The Longing to Be Found
The psychoanalyst Donald Winnicott once wrote, “It is a joy to be hidden, but disaster not to be found.” Those words speak to something deeply human — our wish to be both safe in ourselves and recognised by another.
There’s a kind of relief in hiding: in being the capable one, the helper, the person who holds it all together.It keeps us protected — admired, even.
But when no one comes looking, when no one sees behind the strength or the smile, it stops feeling like safety and starts to feel like loneliness.
So much of our giving comes from that quiet place of wanting to be found. We offer warmth, attentiveness, and care, hoping someone will finally notice the real person underneath — the one who longs to rest, to be met, to be known.
And yet, the healing often begins when we dare to find ourselves first.
Reclaiming Our Power
It’s easy to believe we’re powerless — that others keep wounding or ignoring us.And sometimes, that’s true.
But healing begins when we realise we may also be abandoning ourselves. We can’t always change the person in front of us, but we can change the part of us that keeps hoping they’ll rescue us from our own emptiness.
Part of that change means showing up differently:
Saying “no” without guilt.
Allowing rest without justification.
Asking for what we need without apology.
Each of these small acts teaches both you and the world that your needs matter.
Learning to Pour Inwards
The work, then, is to begin offering yourself what you’ve longed for others to give.That might look like:
• Speaking to yourself with the same gentleness you offer your friends.

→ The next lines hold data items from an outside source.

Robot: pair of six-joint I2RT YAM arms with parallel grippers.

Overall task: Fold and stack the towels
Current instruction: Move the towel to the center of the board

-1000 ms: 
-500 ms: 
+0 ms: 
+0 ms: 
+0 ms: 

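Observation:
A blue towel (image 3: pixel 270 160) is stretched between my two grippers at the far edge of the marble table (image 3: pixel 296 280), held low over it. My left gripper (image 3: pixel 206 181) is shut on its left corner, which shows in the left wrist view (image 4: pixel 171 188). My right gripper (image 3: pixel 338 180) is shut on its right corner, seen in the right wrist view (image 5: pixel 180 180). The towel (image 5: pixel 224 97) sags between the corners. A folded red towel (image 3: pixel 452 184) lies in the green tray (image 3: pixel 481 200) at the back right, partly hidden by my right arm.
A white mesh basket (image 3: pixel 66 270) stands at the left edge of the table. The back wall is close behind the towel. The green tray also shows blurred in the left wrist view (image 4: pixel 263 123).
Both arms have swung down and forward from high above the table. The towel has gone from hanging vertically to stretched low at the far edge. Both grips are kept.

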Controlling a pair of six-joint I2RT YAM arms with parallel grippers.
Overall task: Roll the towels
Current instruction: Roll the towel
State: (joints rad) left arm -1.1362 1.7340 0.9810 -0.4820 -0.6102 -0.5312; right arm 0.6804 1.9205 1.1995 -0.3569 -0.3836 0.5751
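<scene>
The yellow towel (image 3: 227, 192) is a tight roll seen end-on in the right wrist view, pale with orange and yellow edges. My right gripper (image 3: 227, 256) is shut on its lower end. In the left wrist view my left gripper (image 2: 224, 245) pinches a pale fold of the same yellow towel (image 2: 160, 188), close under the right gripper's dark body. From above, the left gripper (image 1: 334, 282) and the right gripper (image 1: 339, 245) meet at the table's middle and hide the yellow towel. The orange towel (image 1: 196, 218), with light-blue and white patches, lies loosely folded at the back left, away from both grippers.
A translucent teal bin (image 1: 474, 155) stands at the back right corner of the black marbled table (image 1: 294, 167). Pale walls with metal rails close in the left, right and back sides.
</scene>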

• Taking up space without waiting for permission.
• Pausing to ask, “What do I need right now?” — and trusting that the answer matters.
Slowly, the act of giving to yourself becomes less foreign. Less selfish. More sacred.
Coming Home to Yourself
You’ve spent years learning to care deeply for others. Now the invitation is to learn how to care deeply for you.
To remember that your worth isn’t measured by how much you do or how much you give — it’s something you’ve always had, quietly waiting beneath the surface.
Because real love — the kind that heals rather than depletes — has to flow both ways. And when it finally begins to move inwards, you’ll find that what you give to others no longer drains you.